Neat investigation but I didn’t totally follow how the project would be useful for reverse engineering, it seems like a project that would mostly be useful for evading bot checks like web scraping or AI automation.
...and power users. This is a browser that acts in the interests of the user, something that the mainstream authoritarian technocracy is actively trying to destroy and has been ever since they removed "View Source" from its customary place.
"toString theory" is an incredible title for that section
For anyone that doesn't want to maintain a fork of chromium, just download the PDB and hook it at runtime for spoofing and/or dumping call logs. For hook itself just add your dll as a dependency in the PE structure.
Love this blog, still waiting on part 2 of Reverse Engineering Tiktoks VM
I would love to be able to see IFrame and BroadcastChannel communication
I am amazed what you've accomplished here: adding your own custom CDP domain. Years ago I gave up on trying to hack Chromium (I wanted to learn how to add back Manifest Version 2 support before it got removed.).

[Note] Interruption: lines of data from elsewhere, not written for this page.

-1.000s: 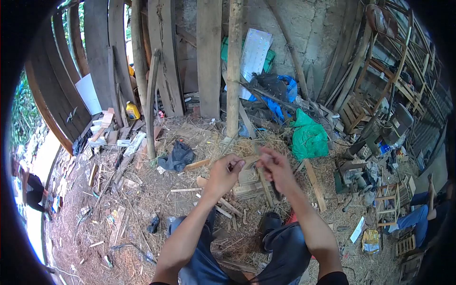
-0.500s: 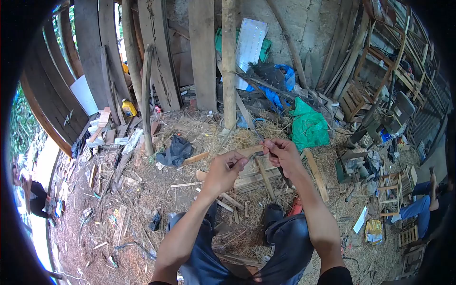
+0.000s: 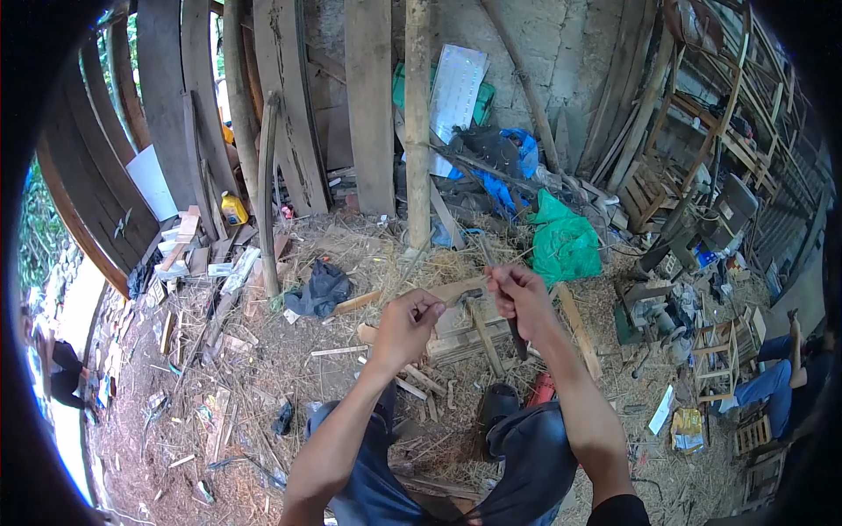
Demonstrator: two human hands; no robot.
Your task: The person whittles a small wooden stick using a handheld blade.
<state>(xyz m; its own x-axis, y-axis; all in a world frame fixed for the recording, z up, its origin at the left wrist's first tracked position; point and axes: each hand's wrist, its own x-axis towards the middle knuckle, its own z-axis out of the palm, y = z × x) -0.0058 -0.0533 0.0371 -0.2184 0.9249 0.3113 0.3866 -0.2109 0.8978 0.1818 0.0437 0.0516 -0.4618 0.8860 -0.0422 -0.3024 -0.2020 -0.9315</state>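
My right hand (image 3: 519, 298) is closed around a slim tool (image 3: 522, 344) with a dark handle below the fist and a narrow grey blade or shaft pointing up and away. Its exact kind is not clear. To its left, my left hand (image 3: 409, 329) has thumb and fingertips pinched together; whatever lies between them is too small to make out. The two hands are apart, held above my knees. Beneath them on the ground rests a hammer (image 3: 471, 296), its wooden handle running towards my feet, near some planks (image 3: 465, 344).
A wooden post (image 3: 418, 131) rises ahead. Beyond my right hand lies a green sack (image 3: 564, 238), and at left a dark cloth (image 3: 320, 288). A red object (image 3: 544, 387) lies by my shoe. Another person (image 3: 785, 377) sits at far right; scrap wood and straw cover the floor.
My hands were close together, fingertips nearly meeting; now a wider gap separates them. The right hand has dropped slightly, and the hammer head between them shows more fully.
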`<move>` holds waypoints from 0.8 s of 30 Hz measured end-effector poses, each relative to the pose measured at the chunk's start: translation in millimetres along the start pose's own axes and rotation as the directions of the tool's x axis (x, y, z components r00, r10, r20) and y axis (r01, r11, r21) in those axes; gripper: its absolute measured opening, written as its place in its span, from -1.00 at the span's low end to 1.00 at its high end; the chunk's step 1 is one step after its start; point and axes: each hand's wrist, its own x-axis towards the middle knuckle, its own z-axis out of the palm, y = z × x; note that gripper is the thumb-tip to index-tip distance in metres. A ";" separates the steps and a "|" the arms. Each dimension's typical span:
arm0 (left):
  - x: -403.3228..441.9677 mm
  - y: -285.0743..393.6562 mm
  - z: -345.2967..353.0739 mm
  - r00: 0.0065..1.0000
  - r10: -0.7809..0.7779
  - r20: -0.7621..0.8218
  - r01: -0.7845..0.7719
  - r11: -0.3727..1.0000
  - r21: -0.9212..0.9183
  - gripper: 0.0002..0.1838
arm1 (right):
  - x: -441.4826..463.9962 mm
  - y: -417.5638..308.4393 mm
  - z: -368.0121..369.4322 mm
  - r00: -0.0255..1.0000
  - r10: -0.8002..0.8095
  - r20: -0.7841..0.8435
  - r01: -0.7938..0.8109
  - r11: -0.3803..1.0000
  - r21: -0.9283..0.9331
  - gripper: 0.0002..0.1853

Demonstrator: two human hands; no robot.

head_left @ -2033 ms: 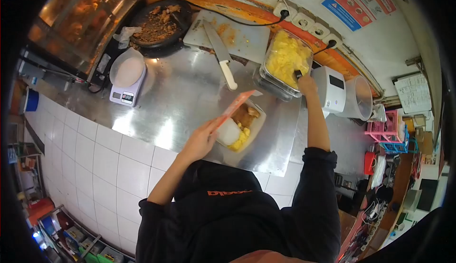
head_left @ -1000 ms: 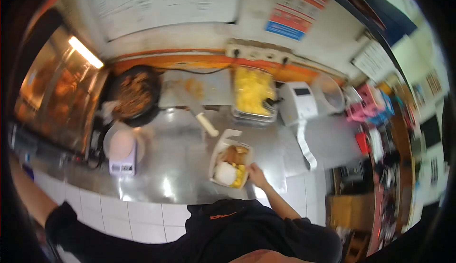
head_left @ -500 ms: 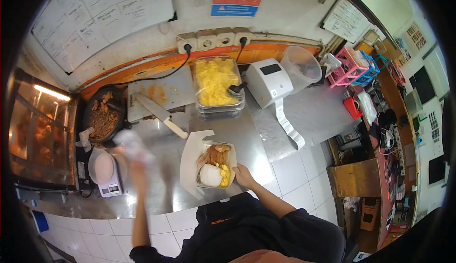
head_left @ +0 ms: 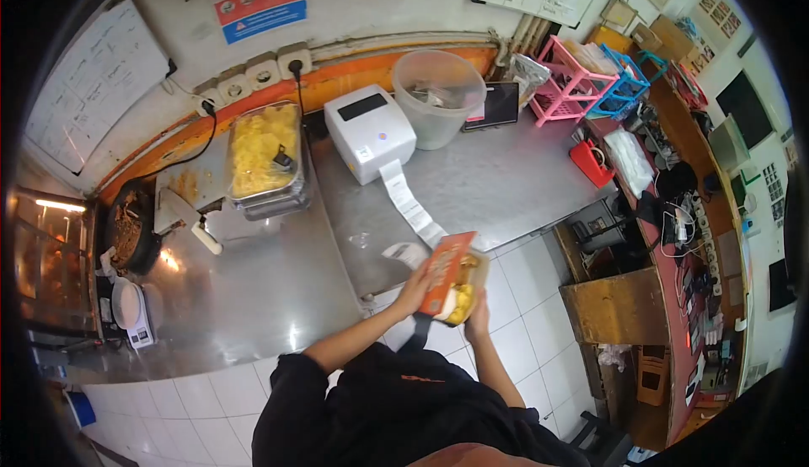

Build times were way longer on my potato hardware. Since then I haven't touched much C++.

It would be dangerous if this tool fell into the wrong hands.

Where's the wait list?

In the past I've considered forking Chromium so every asset that it downloads (images, scripts, etc) is saved somewhere to produce a sort of "passive scraper".

This article made me consider creating a new CDP domain as a possible option, but tbf I haven't thought about this problem in ages so maybe there's something less stupid that I could do.